Suppose that the United States of America decided to privatize a company and it has to determine the percentage that can be sold in order to continue to have control. At first reading this problem seems that, holding 51% of shares means that the state remains the in control. Despite the obvious, is this decision economically smart? The answer is no. The country may continue to be at the helm of the company by holding 35% or even less. Of course this needs a lot of attention, because if the US keeps 35% and sells the remaining 65% to a tycoon, the company no longer belongs to the state, but the tycoon. If it wants to maintain control, then it must ensure that the remaining shares fall into the hands of thousands of small shareholders instead of one big company.

A measure of the ability to control a shareholder in the company, is the so-called “power indicator”, which can be calculated in many ways. The most famous, is the index of Saplei, which is the name of the initiator, Lloyd Stogouel Saplei, who was also Nash’s classmate at Princeton. This index can be used for the sharing of profits, which is not necessarily based on the number of shares held by each shareholder. Here is a concrete example: If 100% of the shares have been split into four partners holding respectively 10%, 20%, 30% and 40%, the index of Saplei shows that the profits will be distributed as follows: 8% 3%, 25%, 25% and 41.6%.

Another famous example of such games is the blackmailer paradox. Reuven and Shimon are given a $1000 and are told that they should decide how to allocate the money amongst themselves in order to get all of it. Reuven understands that this opportunity is very rare and tells Shimon that they should split the money equally. However Shimon does not want to negotiate and wants 90% of the money. He tells Reuven to either take the deal or if he didn’t Shimon would not mind leaving with nothing.
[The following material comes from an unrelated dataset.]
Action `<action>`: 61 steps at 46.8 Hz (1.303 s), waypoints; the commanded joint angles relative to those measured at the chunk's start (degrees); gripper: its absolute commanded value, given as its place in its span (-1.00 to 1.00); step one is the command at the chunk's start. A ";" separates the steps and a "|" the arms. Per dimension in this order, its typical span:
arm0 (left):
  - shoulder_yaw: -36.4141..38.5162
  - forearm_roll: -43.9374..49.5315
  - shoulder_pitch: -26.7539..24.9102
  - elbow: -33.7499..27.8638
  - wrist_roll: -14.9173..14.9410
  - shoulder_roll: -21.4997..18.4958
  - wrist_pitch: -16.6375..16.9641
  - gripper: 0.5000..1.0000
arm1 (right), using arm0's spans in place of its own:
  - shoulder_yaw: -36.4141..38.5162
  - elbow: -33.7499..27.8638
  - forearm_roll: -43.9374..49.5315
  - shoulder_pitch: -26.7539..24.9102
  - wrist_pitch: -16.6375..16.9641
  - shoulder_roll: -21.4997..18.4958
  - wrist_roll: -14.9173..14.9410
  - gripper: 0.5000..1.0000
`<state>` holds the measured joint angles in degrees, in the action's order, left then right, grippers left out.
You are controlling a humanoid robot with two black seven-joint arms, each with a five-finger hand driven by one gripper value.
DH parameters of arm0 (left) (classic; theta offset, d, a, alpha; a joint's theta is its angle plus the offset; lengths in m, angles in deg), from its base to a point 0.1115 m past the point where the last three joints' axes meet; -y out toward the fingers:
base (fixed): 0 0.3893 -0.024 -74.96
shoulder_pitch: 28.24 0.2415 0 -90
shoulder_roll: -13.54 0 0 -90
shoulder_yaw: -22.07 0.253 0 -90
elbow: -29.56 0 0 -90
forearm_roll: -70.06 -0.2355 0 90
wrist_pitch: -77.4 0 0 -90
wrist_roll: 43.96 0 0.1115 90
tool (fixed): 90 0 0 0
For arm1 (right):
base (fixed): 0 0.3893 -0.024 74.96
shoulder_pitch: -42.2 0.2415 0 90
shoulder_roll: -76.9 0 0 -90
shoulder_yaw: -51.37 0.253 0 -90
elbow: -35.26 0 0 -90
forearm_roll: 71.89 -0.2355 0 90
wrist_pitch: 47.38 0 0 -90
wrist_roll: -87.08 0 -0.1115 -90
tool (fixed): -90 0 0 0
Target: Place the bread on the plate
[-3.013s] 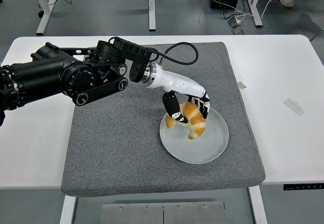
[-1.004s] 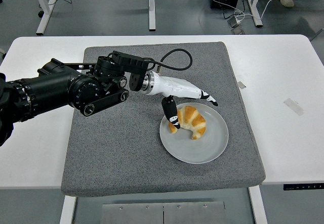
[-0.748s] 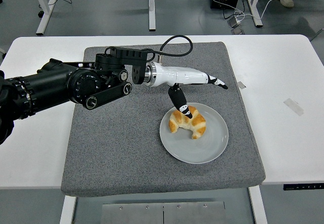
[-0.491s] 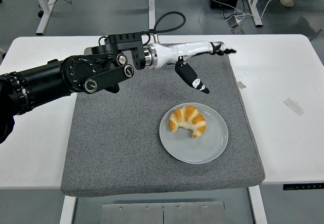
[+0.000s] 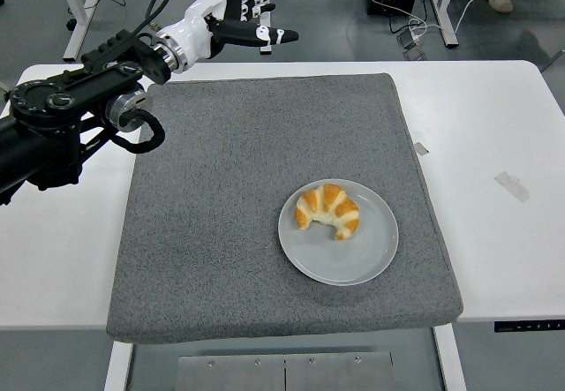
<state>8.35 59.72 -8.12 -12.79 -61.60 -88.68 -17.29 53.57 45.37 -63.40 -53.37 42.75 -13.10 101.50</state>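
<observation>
A golden croissant (image 5: 328, 211) lies on a round grey plate (image 5: 362, 254), on the right half of a grey mat (image 5: 212, 206). My left hand (image 5: 252, 7) is raised high at the back left, past the mat's far edge and well away from the plate. Its fingers are spread and it holds nothing. The black left arm (image 5: 62, 113) comes in from the left edge. My right arm is out of view.
The white table (image 5: 503, 232) shows on both sides of the mat. A small piece of tape (image 5: 512, 185) lies on the table at the right. Desk legs and cables stand on the floor behind the table.
My left hand let go of the croissant, which stays on the plate. The hand lifted off, opened, and swung back and to the left, beyond the mat's far edge.
</observation>
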 commanded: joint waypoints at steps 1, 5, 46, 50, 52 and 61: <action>-5.07 3.03 2.72 -0.01 2.08 -0.26 0.90 0.91 | 0.09 -0.18 0.04 0.21 -0.04 0.00 -0.09 1.00; -9.99 4.97 5.98 -0.01 3.05 -0.26 3.62 0.91 | 0.00 -0.18 0.04 0.21 -0.04 0.00 -0.09 1.00; -40.67 13.85 21.10 -0.10 2.53 7.91 9.34 0.92 | 0.09 0.52 0.04 0.03 0.22 0.00 0.00 1.00; -42.08 13.85 21.36 -0.10 2.53 8.09 9.34 0.92 | 0.09 0.52 0.04 0.03 0.22 0.00 0.00 1.00; -42.52 13.94 21.72 -0.10 2.53 8.09 9.34 0.92 | 0.09 0.52 -0.05 0.03 0.22 0.00 0.00 1.00; -43.67 14.29 22.51 -0.10 2.53 7.83 9.25 0.92 | 0.00 0.52 0.04 0.03 0.22 0.00 0.00 1.00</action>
<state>-35.20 74.00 14.00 -12.91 -59.08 -80.82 -7.96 53.66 45.90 -63.41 -53.33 42.98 -13.10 101.49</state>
Reuven tries to reason with Shimon and tells him to be rational, however Shimon insists on getting 90% or they both get nothing. After Reuven resolves his anger, he acknowledges that Shimon is prepared to leave with nothing unless he gets 90% and the only way Reuven would take at least some of the money is to agree to Shimon’s deal. Reuven takes his 10% and leaves.
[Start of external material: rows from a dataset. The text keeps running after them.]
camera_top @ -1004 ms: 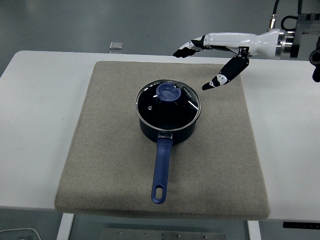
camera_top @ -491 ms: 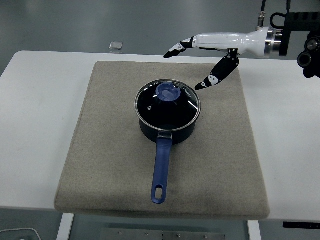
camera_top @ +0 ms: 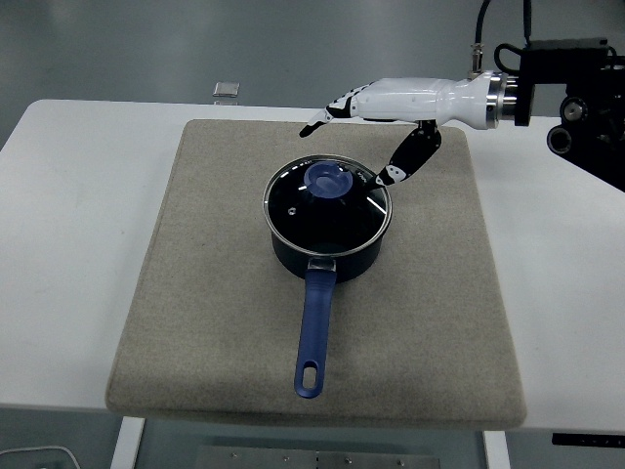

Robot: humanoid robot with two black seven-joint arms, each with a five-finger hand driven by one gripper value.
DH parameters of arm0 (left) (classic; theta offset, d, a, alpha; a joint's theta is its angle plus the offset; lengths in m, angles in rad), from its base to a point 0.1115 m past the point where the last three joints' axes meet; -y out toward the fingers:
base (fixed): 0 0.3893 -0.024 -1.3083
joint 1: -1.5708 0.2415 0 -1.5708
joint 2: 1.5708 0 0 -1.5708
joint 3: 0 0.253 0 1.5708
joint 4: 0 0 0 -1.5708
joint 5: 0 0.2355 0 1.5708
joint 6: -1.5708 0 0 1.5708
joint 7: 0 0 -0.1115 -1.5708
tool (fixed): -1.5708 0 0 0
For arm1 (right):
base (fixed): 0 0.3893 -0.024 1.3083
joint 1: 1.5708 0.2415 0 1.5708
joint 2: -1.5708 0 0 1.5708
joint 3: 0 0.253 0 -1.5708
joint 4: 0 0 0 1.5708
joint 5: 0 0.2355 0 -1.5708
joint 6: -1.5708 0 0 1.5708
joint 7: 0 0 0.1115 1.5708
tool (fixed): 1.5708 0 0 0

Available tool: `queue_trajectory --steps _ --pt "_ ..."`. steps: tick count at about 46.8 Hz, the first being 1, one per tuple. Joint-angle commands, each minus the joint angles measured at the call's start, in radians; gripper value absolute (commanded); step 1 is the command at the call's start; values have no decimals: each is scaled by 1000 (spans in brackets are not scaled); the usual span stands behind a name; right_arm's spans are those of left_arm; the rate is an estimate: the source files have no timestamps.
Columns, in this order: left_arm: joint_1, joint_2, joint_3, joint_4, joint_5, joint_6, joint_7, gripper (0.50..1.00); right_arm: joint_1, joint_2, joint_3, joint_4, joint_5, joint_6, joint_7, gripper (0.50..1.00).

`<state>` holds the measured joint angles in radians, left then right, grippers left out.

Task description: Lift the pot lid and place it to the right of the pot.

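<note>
A dark blue saucepan (camera_top: 327, 249) stands in the middle of a beige mat (camera_top: 195, 293), its long blue handle (camera_top: 314, 332) pointing toward the near edge. A glass lid (camera_top: 293, 210) with a metal rim and a blue knob (camera_top: 329, 181) sits flat on the pot. My right hand (camera_top: 350, 140), white with black fingertips, hovers just behind and right of the lid. Its fingers are spread, the thumb (camera_top: 398, 168) hanging down near the lid's right rim, and it holds nothing. The left arm does not show.
The mat lies on a white table (camera_top: 68, 244). A small grey block (camera_top: 227, 89) sits at the table's far edge. Bare mat (camera_top: 439, 254) stretches to the right of the pot. My right forearm's black housing (camera_top: 571, 93) fills the top right.
My right hand has moved left and slightly down toward the lid, its thumb now close to the lid's right rim. The pot and lid have not moved.
</note>
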<state>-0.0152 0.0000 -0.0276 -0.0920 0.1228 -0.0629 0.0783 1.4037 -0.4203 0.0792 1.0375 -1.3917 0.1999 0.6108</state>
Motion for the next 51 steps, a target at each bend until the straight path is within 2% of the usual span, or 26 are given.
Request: queue_trajectory --steps 1,6,14,51 --pt "0 0 0 0 0 0 0 1000 0 5 -3 -1 -9 -8 0 909" --pt "0 0 0 0 0 0 0 1000 -2 8 -4 1 -30 -14 0 909" --pt "0 0 0 0 0 0 0 1000 -6 8 -30 1 -73 -63 0 909" --pt "0 0 0 0 0 0 0 1000 -34 48 -36 -2 -84 -96 0 909"
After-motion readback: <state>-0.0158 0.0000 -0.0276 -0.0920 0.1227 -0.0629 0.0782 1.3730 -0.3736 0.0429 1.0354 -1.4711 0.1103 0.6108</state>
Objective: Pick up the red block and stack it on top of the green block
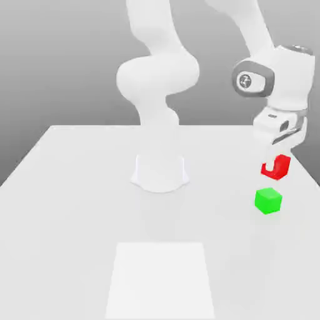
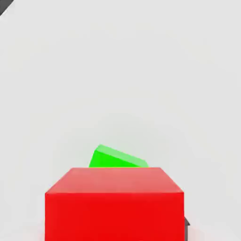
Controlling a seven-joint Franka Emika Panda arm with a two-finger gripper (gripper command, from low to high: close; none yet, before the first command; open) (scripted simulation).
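Red block (image 1: 282, 167): between the gripper's fingertips, near the table's (image 1: 212, 212) edge at the exterior view's right
Gripper (image 1: 275, 166): closed onto the red block
Green block (image 1: 268, 200): on the table, open surface toward the exterior view's left

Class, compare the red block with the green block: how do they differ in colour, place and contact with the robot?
The red block is red; the green block is green. The hand is at the red block, while the green block sits apart from it on the table. Both are plain and unmarked.
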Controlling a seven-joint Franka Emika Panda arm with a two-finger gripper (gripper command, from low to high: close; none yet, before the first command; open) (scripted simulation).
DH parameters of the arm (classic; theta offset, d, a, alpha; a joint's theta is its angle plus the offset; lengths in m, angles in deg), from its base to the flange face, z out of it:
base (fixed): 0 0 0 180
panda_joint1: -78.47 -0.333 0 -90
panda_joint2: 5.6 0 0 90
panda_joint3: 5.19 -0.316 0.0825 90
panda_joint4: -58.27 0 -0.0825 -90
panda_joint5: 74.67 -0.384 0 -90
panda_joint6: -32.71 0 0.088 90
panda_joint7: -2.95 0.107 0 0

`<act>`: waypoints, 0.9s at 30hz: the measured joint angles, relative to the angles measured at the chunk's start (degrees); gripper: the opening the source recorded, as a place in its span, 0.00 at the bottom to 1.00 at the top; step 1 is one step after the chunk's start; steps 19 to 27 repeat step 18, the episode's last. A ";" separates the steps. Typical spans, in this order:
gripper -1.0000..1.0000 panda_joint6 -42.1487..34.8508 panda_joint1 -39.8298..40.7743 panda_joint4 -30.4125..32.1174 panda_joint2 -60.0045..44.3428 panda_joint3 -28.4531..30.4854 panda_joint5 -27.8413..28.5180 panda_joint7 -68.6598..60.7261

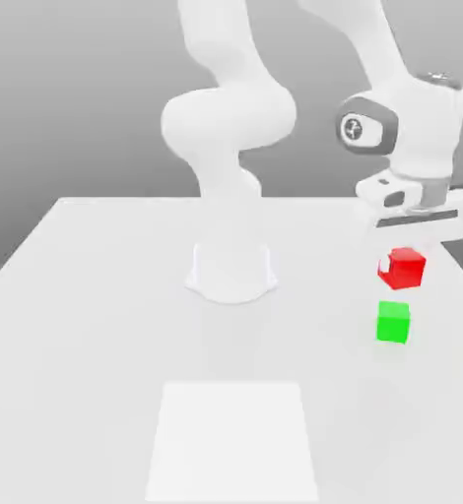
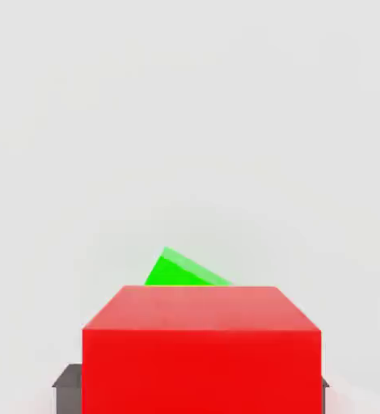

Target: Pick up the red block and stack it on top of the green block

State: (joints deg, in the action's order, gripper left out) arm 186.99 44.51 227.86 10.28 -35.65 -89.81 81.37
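Note:
The red block [image 1: 404,268] hangs in the air at the exterior view's right, held between the fingers of my gripper [image 1: 401,266], which is shut on it. Just below it the green block [image 1: 393,322] rests on the white table [image 1: 98,295], with a small gap between the two cubes. In the hand view the red block [image 2: 201,348] sits close in front of the camera, with dark fingertips [image 2: 67,380] at its sides. Behind its top edge a corner of the green block [image 2: 179,270] peeks out.
The arm's white base [image 1: 231,271] stands at the table's middle. A brighter white square patch [image 1: 232,440] lies on the table near its front edge. The table's right edge runs close to the blocks.

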 joint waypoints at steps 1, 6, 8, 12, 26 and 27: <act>0.00 0.63 0.79 0.04 -0.71 -0.58 1.02 0.75; 0.00 3.75 4.52 0.13 -4.49 -2.73 6.67 4.60; 0.00 4.93 5.94 0.13 -6.00 -3.47 8.93 6.12; 0.00 7.17 8.47 0.09 -8.91 -4.69 13.31 9.08; 0.00 10.33 10.82 -0.06 -12.79 -5.40 18.79 12.82; 0.00 10.33 10.82 -0.06 -12.79 -5.40 18.79 12.82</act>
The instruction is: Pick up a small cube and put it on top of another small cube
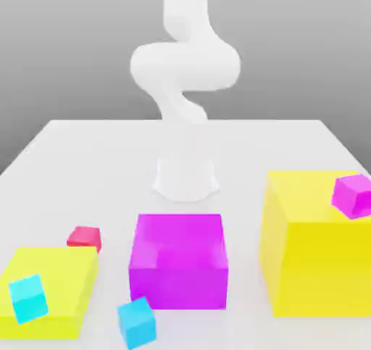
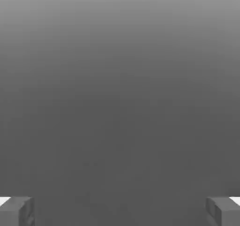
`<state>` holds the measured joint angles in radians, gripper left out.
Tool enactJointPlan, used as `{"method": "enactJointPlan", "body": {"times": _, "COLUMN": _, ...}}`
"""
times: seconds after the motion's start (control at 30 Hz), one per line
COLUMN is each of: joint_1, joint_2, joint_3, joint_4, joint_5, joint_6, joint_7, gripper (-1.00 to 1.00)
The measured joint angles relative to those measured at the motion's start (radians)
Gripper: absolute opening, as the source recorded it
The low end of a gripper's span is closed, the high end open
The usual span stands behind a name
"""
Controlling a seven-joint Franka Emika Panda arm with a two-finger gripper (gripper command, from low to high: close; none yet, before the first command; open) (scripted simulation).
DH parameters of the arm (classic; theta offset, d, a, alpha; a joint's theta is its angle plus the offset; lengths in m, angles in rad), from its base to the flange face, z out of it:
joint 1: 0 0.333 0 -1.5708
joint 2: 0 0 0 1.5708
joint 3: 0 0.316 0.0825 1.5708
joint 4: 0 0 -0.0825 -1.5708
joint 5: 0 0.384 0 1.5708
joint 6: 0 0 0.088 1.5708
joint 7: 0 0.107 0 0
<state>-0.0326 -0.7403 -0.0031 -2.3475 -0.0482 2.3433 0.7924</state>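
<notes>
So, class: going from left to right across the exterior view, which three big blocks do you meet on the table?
Low yellow block → magenta block → tall yellow block.

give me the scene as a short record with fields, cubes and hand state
small red cube: on the table, behind the low yellow block
small cyan cubes: one at the low yellow block's front, one on the table before the big magenta block
small magenta cube: on top of the tall yellow block
hand: open, holding nothing
task state: not started
</notes>
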Motion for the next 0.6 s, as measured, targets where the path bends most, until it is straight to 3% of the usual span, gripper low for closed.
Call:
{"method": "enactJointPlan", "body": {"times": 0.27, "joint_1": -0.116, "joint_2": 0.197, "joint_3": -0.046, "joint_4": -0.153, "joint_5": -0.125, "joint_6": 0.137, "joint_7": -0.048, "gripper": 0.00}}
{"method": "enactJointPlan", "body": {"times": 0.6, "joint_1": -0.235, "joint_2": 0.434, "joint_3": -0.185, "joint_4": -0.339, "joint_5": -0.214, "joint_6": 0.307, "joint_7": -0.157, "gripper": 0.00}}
This game is called “the blackmailer’s paradox” and the paradox appears when the reasonable Reuven is forced to act irrationally in order to win the maximum amount of money that was available to him. Shimon is able to convince Reuven to agree to the blackmail in order to ensure even 10% of the profit instead of nothing, and this is the reason for this strange results.

Lastly we will focus on the application of game theory in biology, where you can take the “best strategy” in the competition or cooperation between different species. In situations where it is difficult to predict the effects of natural selection, they use this method. It means that the “best strategy” for one species is depended on the actions of other members in a population.

Some of the techniques in game theory have already been used in simple models of “evolutionary games” in order to offer an explanation for the evolution of certain species and their characteristics. John Maynard Smith, a British biologist, made an evolutionary game theory which lead to the concept of “evolutionary stable strategy” which, if adopted by all or most of the members of a single population, no other strategy can perform better with regard to this. On the other hand, some people had already figured out that a perfectly rational being is not needed to identify what the best strategy is and thus, many scientists have tried to apply this theory to models of fundamental microbiological structures and interestingly, it was discovered that very small RNA molecules can engage in a simple two player game.

Game theory has many applications in the real world such as economics, biology, everyday life decisions, and this is all based on different games that are structured in a way to help people understand their actions and what is the best choice in very simple or very complicated situations. It is very useful and very interesting knowing that small games and ideas can solve and explain different situations.